§ Exercise directions
Bring together all lines of the material below that contain the string "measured".

── Data block ──

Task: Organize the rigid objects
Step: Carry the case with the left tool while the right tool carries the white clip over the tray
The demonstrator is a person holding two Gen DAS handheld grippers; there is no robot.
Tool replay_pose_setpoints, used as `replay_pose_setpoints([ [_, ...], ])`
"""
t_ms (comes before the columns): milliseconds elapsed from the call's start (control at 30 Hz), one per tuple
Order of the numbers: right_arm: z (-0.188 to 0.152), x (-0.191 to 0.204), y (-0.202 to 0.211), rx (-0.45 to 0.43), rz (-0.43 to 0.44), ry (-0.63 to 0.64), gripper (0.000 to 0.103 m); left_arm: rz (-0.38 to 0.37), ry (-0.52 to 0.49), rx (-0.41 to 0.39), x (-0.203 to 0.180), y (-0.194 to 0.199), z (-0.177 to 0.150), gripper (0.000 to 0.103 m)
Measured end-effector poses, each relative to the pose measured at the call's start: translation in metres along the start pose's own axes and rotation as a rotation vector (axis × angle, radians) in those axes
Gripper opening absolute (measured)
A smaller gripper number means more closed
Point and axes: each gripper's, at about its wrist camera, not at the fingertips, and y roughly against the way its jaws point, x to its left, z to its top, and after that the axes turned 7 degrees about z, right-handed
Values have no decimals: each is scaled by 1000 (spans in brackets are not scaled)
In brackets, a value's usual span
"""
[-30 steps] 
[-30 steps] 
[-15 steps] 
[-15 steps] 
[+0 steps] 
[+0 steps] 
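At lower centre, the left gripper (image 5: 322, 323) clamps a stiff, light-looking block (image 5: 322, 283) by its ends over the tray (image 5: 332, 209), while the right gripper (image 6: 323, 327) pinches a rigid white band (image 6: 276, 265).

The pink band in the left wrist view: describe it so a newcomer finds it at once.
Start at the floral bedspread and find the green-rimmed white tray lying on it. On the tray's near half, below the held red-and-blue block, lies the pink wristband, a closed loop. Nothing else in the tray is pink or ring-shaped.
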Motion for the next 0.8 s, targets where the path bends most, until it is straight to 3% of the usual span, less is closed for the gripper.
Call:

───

§ Your solution
Measured end-effector poses, each relative to the pose measured at the call's start: translation in metres along the start pose's own axes and rotation as a rotation vector (axis × angle, radians) in those axes
Gripper opening absolute (measured)

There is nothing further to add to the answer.